The retreat I attended was, as usual, a combined retreat for two projects: OceanStore and ROC (Recovery-Oriented Computing). Also as usual, there was a second retreat going on at the same place and time, for SAHARA, with a few joint sessions etc. I’ve never quite gotten a handle on exactly what the SAHARA folks are trying to achieve, but it’s basically about a low-level network infrastructure that’s shared by multiple providers (especially of the celphone variety) instead of being controlled by one.

One major bummer at the retreat was that neither David Patterson (he of RISC, RAID, and the highly-regarded computer architecture books) nor Dennis Geels (one of the OceanStore “core crew”) was able to attend, in both cases due to illness. In addition to being deprived of their fine company, this caused several minor rearrangements of the schedule around the talks that they had been scheduled to give. There was still lots of interesting stuff, though, most of which has been very well summarized here. What follows are some of my own personal, idiosyncratic thoughts, beyond what was captured in the official visitor feedback pages (thanks to George C and Aaron B for capturing those).

  • A Utility-Centered Approach to Designing Dependable Internet Services (George Candea)

    This work seems, not belittle it in any way, to be in a pretty early stage, but its goals fit well with my own preference for making decisions on a quantitative “rational” basis instead of just by the seat of one’s pants. In a nutshell, the idea is to define utility functions based on several orthogonal metrics – e.g. data availability, performance and cost – and use those metrics to create a multi-dimensional design space. Design alternatives at successively finer levels of detail can then be selected by plotting each within the design space and selecting the one with the greatest overall utility according to some formula (e.g. greatest Euclidean distance from the zero-utility origin).

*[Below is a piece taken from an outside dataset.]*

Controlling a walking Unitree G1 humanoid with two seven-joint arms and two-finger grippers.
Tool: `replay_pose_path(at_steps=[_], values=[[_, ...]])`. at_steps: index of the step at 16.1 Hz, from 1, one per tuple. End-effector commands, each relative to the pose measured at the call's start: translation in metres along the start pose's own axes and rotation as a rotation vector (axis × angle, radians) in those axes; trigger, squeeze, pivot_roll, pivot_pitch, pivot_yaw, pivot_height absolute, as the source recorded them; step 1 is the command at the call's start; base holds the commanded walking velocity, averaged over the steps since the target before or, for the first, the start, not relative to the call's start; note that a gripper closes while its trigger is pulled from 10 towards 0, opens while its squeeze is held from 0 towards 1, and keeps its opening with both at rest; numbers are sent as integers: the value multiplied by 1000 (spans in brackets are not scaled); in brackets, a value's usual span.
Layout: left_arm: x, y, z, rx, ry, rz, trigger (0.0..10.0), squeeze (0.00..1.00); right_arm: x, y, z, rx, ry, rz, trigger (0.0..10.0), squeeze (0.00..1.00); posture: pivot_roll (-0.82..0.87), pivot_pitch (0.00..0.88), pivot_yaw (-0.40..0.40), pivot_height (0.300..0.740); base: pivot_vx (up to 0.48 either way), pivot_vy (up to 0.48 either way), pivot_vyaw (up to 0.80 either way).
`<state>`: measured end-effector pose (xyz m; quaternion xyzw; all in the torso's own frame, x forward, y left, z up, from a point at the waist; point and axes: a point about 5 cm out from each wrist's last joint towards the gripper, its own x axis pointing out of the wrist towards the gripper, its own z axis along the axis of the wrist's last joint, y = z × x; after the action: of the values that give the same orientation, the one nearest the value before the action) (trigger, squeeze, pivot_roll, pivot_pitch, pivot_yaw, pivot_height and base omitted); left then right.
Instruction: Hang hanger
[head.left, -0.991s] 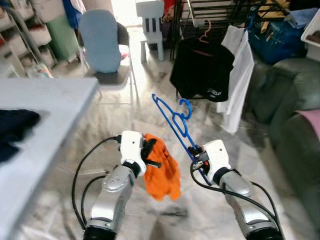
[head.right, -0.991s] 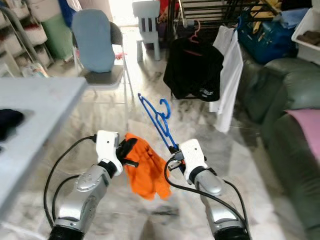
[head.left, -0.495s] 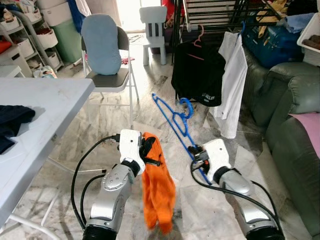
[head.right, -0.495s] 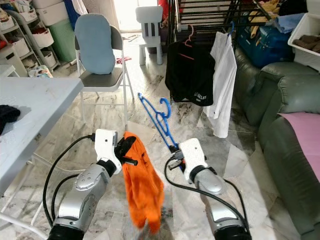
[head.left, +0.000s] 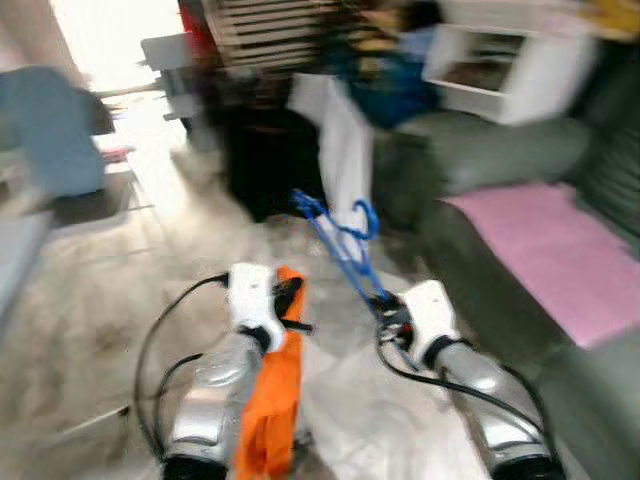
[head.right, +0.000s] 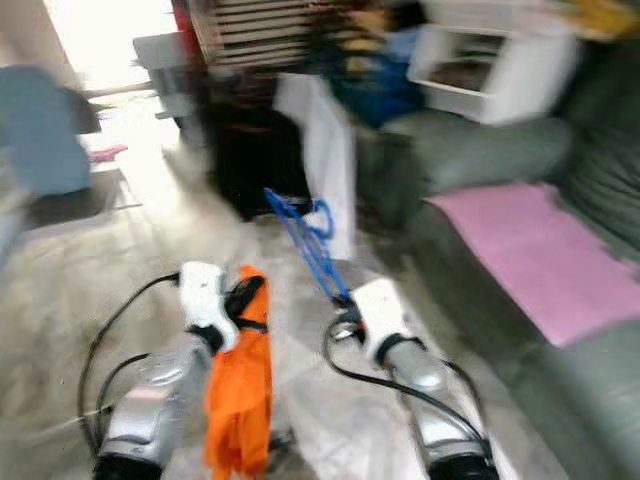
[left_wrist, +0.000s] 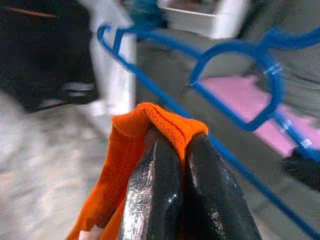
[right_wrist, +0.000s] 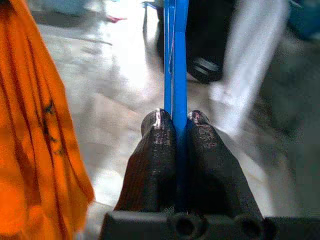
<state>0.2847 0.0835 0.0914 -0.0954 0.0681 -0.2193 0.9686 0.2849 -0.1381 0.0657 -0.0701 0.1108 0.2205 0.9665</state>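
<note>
The right gripper (right_wrist: 176, 122) is pinched tight on the lower bar of a blue hanger (head.left: 340, 240), its two black fingers (right_wrist: 155, 150) pressed against either side of the thin plastic, so the hanger rises up and away from the fingertips, leaning toward the robot's left, with its hook curling at the far top end. The left gripper (left_wrist: 172, 150) is closed on a fold of an orange cloth (head.left: 272, 400); the fabric bunches over the fingertips and the rest of it hangs straight down below the gripper, past the silver forearm. The two grippers are held side by side in front of the robot, and the hanger passes just beyond the left gripper's tips (in the left wrist view its hook and sloping arm cross right behind the pinched cloth). The head views are heavily blurred. Ahead of both grippers, past the far end of the hanger, a black garment (head.left: 258, 150) and a white garment (head.left: 340, 145) hang side by side. Off to the right gripper's outer side lies a green sofa (head.left: 480, 165) with a pink cushion (head.left: 545, 245) on its seat. Beneath the grippers is a pale marble floor (head.left: 100, 300).
</note>
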Motion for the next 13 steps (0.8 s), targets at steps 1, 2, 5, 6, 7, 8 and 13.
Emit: replay_pose_path(at_steps=[1,2,5,6,7,8,13], values=[[-2,5,7,12,-33,14,10000,0,5,8,8,0,-29,20,10000,0,-170,0,52,740,352,0,0],[-2,5,7,11,-31,16,10000,0,5,8,8,-1,-29,20,10000,0,-170,0,52,740,334,0,0],[-2,6,6,4,-29,23,10000,0,5,7,7,-3,-26,21,10000,0,-170,0,53,740,286,221,0],[-2,6,6,5,-28,23,10000,0,5,7,7,-3,-26,20,10000,0,-171,0,54,740,266,401,0],[-2,6,6,7,-28,20,10000,0,5,8,7,-3,-26,20,10000,0,-171,0,54,740,266,398,0],[-2,5,6,6,-26,17,10000,0,4,8,7,-3,-25,20,10000,0,-171,0,54,740,270,398,0],[-2,5,4,12,-15,13,10000,0,5,7,7,-5,-26,21,10000,0,-170,0,52,740,209,300,0]])
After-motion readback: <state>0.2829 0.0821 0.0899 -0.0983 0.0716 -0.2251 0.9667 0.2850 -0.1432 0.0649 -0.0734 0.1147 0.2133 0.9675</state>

    My own idea about this was that merely assigning weights to the different axes, or combining them using different formulae, would be insufficient due to the issue of design or implementation risk (or quality). It’s highly unlikely that a design alternative would be adequately represented by a single point along any axis; more often, especiallly with finite schedules and resources, the proper representation would be a probability function. When the axes are combined, they therefore produce a field within the design space rather than a single point. The fields representing alternatives might vary in density or even be discontinuous; they might even overlap with one another. What this approach makes possible, though, is to compare alternatives based on a selectable certainty level. Even more importantly, it allows the decision to be remade whenever the probabilities or schedules or comfort levels change, without having to redo every part of the computation.

  • Tapestry (various)

    This wasn’t exactly related to any particular talk, but the issue of the relationship between topological closeness within Tapestry and geographic or IP-network closeness seemed to keep coming up. In particular, Brocade seems to be an attempt to reconcile the two. Similar issues arise not only in Tapestry, but also in similar Plaxton/Chord/Kademlia/CAN networks. If I were a grad student myself, I’d be seriously thinking about a thesis on how to construct such networks so that the potential for “optimal at one level, terrible at the next” routing was minimized.

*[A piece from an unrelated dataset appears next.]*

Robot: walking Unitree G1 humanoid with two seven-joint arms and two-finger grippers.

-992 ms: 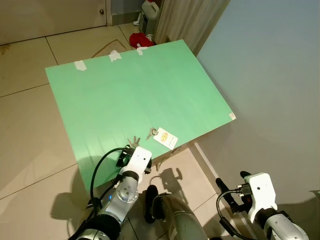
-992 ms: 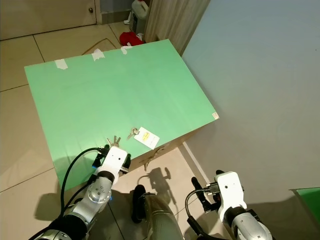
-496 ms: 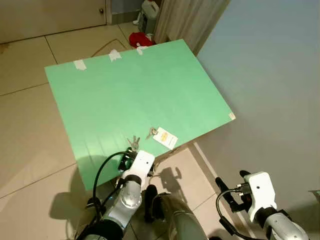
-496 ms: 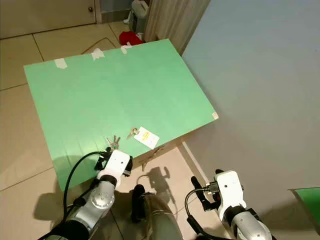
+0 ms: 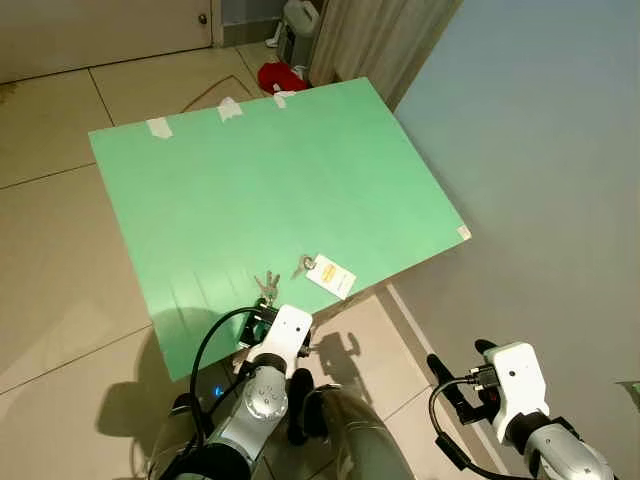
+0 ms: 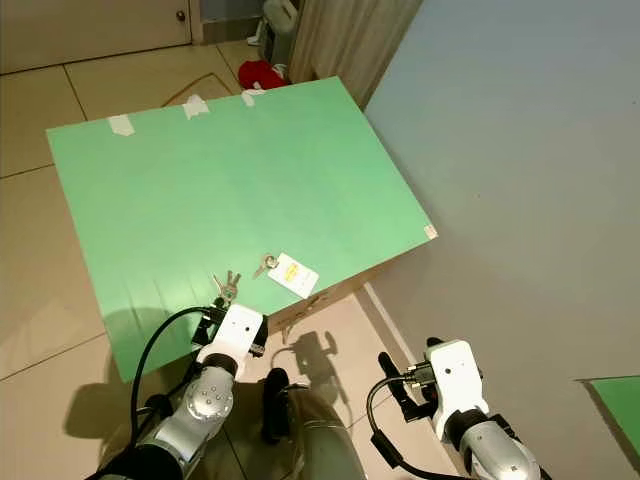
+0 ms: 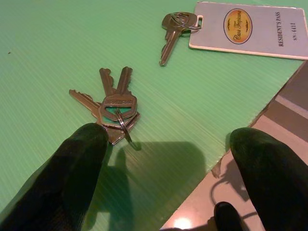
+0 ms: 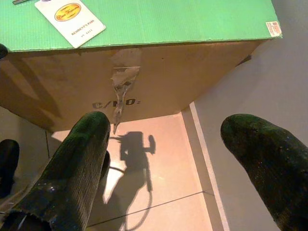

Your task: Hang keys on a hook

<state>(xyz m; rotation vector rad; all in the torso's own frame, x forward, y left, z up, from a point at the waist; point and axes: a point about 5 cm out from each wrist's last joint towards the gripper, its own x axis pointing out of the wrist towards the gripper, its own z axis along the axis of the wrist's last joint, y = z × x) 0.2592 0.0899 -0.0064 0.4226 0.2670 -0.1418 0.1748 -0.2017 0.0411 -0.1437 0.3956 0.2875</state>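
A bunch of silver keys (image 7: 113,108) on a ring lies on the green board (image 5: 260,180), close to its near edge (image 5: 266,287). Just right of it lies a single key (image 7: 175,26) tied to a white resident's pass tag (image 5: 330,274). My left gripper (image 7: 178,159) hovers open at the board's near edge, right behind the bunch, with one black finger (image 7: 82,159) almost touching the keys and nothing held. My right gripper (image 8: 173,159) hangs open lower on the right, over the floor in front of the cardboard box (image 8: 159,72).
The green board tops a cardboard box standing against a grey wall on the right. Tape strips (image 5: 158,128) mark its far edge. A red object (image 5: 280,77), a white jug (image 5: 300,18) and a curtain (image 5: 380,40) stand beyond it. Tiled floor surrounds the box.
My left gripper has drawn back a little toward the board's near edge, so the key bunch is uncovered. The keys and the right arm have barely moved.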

  • Simultaneous Insertions in Tapestry (Kris Hildrum)

    First off, I’d like to point out that this presentation had to be put together in a hurry to fill a schedule gap resulting from one of the aforementioned absences, and insertion/membership algorithms are hellishly difficult to explain even with all the time in the world. I’m sure a more followable explanation will be forthcoming soon.

    The important thing about this work is, really, that it’s being done successfully at all. The OceanStore group seems very acutely aware of the problems that high “churn” rates in a network can bring, and they’re making significant progress on protocols that can survive and yield correct results even in such an environment.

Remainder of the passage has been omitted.